Mi enfoque es basado en evidencia, respetuoso de la autonomía del adolescente y honesto con los padres. Las decisiones se toman juntos, con el cuadro clínico bien entendido.
¿Es "la edad"… o es algo más?
Estos contrastes orientan; no reemplazan la evaluación profesional. Ante señales de riesgo (autolesiones, ideas de muerte), no se espera a estar seguro: se consulta.
¿Es una etapa normal o un cuadro clínico?
Los altibajos, la irritabilidad y la búsqueda de autonomía son parte del desarrollo. La diferencia está en la persistencia (semanas, no días) y en el impacto: cuando afecta el colegio, los vínculos o la seguridad del adolescente, excede el rango esperable y amerita evaluación.
¿Psicólogo o psiquiatra para mi hijo o hija?
No son excluyentes: en adolescentes la psicoterapia es el pilar del tratamiento. La evaluación psiquiátrica aporta el diagnóstico diferencial, el descarte de causas médicas y el criterio sobre si la medicación está indicada — que en cuadros leves no es el primer paso. Si la duda es por dónde empezar, una evaluación orienta el camino.
¿TDAH que "aparece" en secundaria?
El TDAH no aparece de golpe en la adolescencia: estaba desde antes, pero la mayor exigencia académica lo hace visible. Bajo rendimiento desproporcionado al esfuerzo y desorganización crónica justifican evaluarlo.
Preguntas frecuentes
¿Desde qué edad atiendes adolescentes?
Atiendo adolescentes a partir de los 15 años. Para menores de 15, lo apropiado es una referencia a psiquiatría infantil con formación específica para ese grupo. Si no estás seguro de si tu hijo o hija entra en el rango, escríbeme y te oriento.
¿Tengo que estar presente en la consulta de mi hijo o hija?
Habitualmente la primera consulta incluye un momento con los padres y un momento a solas con el adolescente. En las siguientes, el adolescente decide en qué medida participan los padres. Te explico el criterio en detalle en la primera entrevista.
Mi hijo o hija no quiere venir a consulta. ¿Qué hago?

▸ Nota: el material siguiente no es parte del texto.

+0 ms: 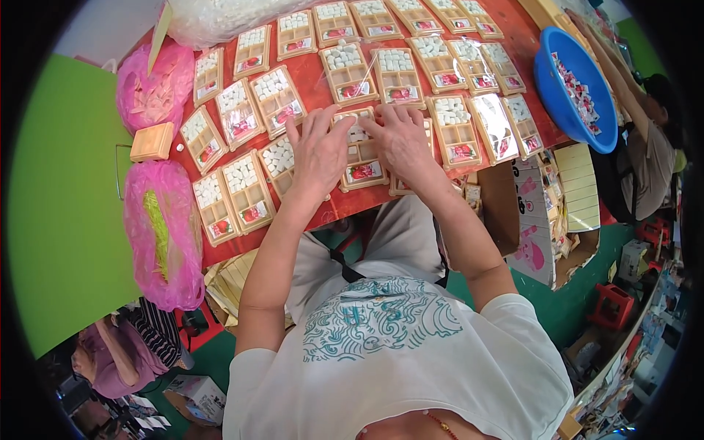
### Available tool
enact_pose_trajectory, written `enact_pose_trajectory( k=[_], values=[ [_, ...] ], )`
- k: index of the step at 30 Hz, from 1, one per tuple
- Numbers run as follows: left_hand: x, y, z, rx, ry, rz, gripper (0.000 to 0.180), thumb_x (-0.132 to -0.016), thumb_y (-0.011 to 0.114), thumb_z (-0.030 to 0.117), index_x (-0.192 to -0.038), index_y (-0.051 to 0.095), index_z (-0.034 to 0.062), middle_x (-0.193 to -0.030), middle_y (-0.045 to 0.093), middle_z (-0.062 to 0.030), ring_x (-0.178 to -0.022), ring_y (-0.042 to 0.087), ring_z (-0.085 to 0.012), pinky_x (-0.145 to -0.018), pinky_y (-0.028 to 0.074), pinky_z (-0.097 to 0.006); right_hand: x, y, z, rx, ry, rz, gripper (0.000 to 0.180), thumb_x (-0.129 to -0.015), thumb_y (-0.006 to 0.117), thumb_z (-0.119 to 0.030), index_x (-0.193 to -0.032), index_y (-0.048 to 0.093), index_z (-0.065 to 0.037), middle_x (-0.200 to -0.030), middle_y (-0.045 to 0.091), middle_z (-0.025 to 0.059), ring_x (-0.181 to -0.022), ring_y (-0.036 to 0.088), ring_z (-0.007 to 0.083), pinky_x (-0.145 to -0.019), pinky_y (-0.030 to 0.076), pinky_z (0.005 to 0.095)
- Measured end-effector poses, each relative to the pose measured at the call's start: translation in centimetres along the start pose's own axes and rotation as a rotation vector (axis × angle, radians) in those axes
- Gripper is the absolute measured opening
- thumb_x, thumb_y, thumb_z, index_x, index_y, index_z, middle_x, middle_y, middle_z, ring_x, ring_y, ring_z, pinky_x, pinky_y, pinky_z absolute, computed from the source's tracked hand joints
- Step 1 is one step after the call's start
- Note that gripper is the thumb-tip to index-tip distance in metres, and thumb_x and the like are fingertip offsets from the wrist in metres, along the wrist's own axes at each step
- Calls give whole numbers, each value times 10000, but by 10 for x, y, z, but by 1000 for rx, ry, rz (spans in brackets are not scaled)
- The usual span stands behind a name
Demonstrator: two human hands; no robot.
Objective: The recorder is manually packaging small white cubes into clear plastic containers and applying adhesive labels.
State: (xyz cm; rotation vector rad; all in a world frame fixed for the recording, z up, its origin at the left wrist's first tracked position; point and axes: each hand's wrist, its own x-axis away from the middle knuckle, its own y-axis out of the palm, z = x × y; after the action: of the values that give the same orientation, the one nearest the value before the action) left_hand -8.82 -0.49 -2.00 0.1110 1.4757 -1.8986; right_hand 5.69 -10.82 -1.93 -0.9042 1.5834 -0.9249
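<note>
In front of me lies a tan compartmented tray (363,156) with white pieces at its far end and a red printed packet in its near part. My left hand (320,150) bends over its left side, fingers apart, thumb by the white pieces. Over its right side reaches my right hand (405,143), fingers curved and spread, its thumb also by the pieces. Both hands partly cover the tray's far end. Beside my left hand is another filled tray (280,160). A tray (453,132) with white pieces and a red packet sits right of my right hand.
Rows of similar trays cover the red table (323,214). A blue basin (587,136) of small packets stands right. Pink bags (194,249) and a stacked tan tray (152,142) line the left edge. Clear plastic (227,22) lies at the back. Other people are on both sides.
</note>
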Motion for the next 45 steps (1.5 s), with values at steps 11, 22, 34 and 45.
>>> enact_pose_trajectory(
  k=[11, 22, 34, 45],
  values=[
    [22, -2, 14, -77, 58, -88, 266, -780, 641, 72, -1037, 664, 137, -1213, 539, -118, -1183, 470, -304, -1035, 236, -594, 17, -5, -4, -82, -49, -35, 336, -748, 636, -67, -1071, 653, -159, -1049, 566, 55, -995, 548, 232, -881, 368, 394],
    [27, -9, 14, -90, -53, -71, 143, -771, 662, 160, -901, 679, 104, -1247, 525, -102, -1240, 420, -321, -1044, 145, -652, 23, -5, -7, -208, 7, 30, 210, -770, 641, -73, -977, 657, -106, -987, 563, 65, -942, 552, 242, -859, 376, 378],
    [19, 0, 23, -212, -104, -73, 115, -786, 630, 169, -826, 691, 81, -1215, 554, -127, -1233, 429, -381, -1030, 97, -713, 32, -8, -14, -249, 6, 25, 158, -763, 644, -69, -918, 647, -102, -1009, 563, 75, -959, 558, 249, -877, 372, 400],
    [-8, 10, 15, -212, -38, -66, 101, -807, 631, 179, -813, 668, 85, -1183, 571, -98, -1223, 430, -350, -1028, 89, -726, 36, -13, -9, -295, 102, 108, 193, -784, 663, -62, -975, 655, -85, -985, 573, 78, -947, 559, 259, -896, 377, 397]
  ],
)
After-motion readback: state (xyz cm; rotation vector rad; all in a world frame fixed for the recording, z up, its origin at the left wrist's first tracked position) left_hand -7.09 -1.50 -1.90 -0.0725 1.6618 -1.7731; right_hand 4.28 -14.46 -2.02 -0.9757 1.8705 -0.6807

Es muy frecuente y forma parte del proceso adolescente. Suele ayudar: ser honesto sobre por qué le propones la consulta, no presentarla como castigo y dejar que decida cuánto habla. Mi rol es construir alianza con él o ella, no imponer. Pasado el primer encuentro, la mayoría se queda. Si llegas con esta situación, la manejamos.
¿Me vas a contar todo lo que mi hijo o hija te diga?
No. El espacio terapéutico del adolescente es confidencial. Lo que se comparte con los padres se decide con el adolescente, salvo situaciones de riesgo grave —intención suicida, riesgo de daño grave a terceros, situaciones de abuso—. Te lo explico con detalle en la primera consulta para que sepas exactamente cómo funciona.
¿Le van a dar medicación a mi hijo o hija?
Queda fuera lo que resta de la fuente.